Distribution of viral antigen and tissue lesions in persistent and acute infection with the homologous strain of noncytopathic bovine viral diarrhea virus
Viral distribution and lesions were compared between calves born with persistent infection (PI) and calves acutely infected with the same bovine viral diarrhea virus (BVDV) isolate. Two PI calves from 1 dairy herd were necropsied. The PI viruses from these calves were isolated, characterized by sequencing, and found to be identical. This virus strain, designated BVDV2-RS886, was characterized as a noncytopathic (ncp) type 2 BVDV. To establish acute infections, BVDV2-RS886 was used to inoculate clinically healthy, seronegative calves which were 3 weeks to 3 months old. Nine calves received 10(6)-10(7) tissue culture infective dose of BVDV2-RS886 intranasally. Four additional age-matched animals served as noninfected controls. Infected calves were necropsied at 3, 6, 9, or 13 days postinoculation (dpi). Viral antigen was detected by immunohistochemistry in frozen sections, and lesions were evaluated in hematoxylin eosin-stained paraplast sections. In the PI calves, a wide distribution of viral antigen was found in all tissues and was not associated with lesions. In the acutely infected calves, viral antigen was widespread in lymphoid tissues at 6 dpi but had been mostly eliminated at 9 and 13 dpi. Depletion of lymphoid tissues was seen at 6, 9, and 13 dpi and repopulation at 9 and 13 dpi. In 1 of the calves at 13 dpi, severe arteritis was present in lymph nodes and myocardium. This comparison shows that an ncp BVDV strain that causes no lesions in PI animals is able to induce marked depletion of lymphoid tissues in calves with acute infection.

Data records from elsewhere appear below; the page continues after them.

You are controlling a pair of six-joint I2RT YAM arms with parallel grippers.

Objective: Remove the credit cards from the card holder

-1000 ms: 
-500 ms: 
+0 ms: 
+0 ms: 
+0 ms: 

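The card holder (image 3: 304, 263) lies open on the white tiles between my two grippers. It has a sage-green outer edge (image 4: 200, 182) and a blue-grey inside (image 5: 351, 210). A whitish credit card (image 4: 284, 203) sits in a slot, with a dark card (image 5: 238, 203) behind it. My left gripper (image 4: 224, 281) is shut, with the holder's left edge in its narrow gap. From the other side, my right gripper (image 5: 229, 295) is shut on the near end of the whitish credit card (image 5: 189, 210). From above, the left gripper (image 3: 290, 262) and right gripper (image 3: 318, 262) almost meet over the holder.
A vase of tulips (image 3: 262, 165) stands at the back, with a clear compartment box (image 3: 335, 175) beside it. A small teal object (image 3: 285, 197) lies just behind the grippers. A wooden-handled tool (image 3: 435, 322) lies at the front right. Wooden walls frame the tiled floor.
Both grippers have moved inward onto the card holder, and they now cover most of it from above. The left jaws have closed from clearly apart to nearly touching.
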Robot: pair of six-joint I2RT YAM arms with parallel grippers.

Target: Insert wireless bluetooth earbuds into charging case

Therefore, the failure to eliminate PI cattle from a herd causes problems not only in pregnant cattle but may also affect other age groups.
Liebler-Tenorio, Elisabeth M. / Ridpath, J.E. / Neill, J.D.: Distribution of viral antigen and tissue lesions in persistent and acute infection with the homologous strain of noncytopathic bovine viral diarrhea virus. 2004.